What to work on
Set the listing down again, exactly as it stands below.

Data section
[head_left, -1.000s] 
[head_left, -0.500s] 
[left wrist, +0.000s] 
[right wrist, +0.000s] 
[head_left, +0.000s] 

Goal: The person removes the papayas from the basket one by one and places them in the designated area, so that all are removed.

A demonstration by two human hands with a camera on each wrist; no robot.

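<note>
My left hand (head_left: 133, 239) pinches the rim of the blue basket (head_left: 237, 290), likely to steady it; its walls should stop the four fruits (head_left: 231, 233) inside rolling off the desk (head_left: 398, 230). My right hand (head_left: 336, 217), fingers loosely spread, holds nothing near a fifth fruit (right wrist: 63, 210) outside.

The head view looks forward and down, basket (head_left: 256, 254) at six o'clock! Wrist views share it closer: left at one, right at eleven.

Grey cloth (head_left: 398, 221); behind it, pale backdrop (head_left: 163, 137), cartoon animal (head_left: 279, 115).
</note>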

Written solution
[head_left, -1.000s] 
[head_left, -0.500s] 
[left wrist, +0.000s] 
[right wrist, +0.000s] 
[head_left, +0.000s] 

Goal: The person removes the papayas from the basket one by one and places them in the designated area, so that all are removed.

A demonstration by two human hands with a camera on each wrist; no robot.

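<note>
My left hand (head_left: 133, 239) pinches the rim of the blue basket (head_left: 237, 290), likely to steady it; its walls should stop the four fruits (head_left: 231, 233) inside rolling off the desk (head_left: 398, 230). My right hand (head_left: 336, 217), fingers loosely spread, holds nothing near a fifth fruit (right wrist: 63, 210) outside.

The head view looks forward and down, basket (head_left: 256, 254) at six o'clock! Wrist views share it closer: left at one, right at eleven.

Grey cloth (head_left: 398, 221); behind it, pale backdrop (head_left: 163, 137), cartoon animal (head_left: 279, 115).
</note>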

The answer contains nothing further.